WORK ORDER » In the material below, how many lines include the string "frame"? Answer with the number and nothing else.

EXERCISE DATA »
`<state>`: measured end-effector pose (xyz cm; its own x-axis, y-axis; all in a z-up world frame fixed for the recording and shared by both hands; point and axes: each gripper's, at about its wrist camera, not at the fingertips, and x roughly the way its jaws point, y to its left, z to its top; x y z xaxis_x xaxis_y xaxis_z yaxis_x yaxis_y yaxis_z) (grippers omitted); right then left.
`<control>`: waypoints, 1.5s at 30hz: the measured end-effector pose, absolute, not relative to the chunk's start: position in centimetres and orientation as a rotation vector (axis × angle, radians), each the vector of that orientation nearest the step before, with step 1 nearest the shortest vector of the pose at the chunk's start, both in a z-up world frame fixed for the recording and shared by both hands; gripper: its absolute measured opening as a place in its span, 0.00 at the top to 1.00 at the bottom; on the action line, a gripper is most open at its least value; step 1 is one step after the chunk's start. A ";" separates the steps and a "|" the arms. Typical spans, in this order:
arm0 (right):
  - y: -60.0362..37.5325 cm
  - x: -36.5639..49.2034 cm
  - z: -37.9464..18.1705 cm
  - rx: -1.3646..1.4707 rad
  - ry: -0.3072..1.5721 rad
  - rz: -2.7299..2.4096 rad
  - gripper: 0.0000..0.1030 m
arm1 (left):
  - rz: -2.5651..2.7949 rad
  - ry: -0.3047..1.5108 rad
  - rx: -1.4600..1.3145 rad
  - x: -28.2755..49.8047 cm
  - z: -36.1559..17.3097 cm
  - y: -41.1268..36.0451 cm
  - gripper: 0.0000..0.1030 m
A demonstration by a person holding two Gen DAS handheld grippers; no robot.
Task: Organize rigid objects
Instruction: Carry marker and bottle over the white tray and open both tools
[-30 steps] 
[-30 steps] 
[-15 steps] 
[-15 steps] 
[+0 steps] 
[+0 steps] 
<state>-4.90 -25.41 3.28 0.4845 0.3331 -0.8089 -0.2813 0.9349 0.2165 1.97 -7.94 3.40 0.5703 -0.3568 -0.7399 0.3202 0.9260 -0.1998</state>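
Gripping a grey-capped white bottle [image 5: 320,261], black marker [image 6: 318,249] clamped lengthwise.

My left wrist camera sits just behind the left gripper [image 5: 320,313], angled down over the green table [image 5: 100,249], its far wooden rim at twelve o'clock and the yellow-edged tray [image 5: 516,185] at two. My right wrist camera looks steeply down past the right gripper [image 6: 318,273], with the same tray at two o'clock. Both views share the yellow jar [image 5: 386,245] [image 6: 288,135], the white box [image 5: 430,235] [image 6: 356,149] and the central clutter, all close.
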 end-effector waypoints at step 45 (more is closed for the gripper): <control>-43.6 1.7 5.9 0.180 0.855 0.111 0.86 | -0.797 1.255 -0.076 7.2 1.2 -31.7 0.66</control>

FINISHED TASK » 2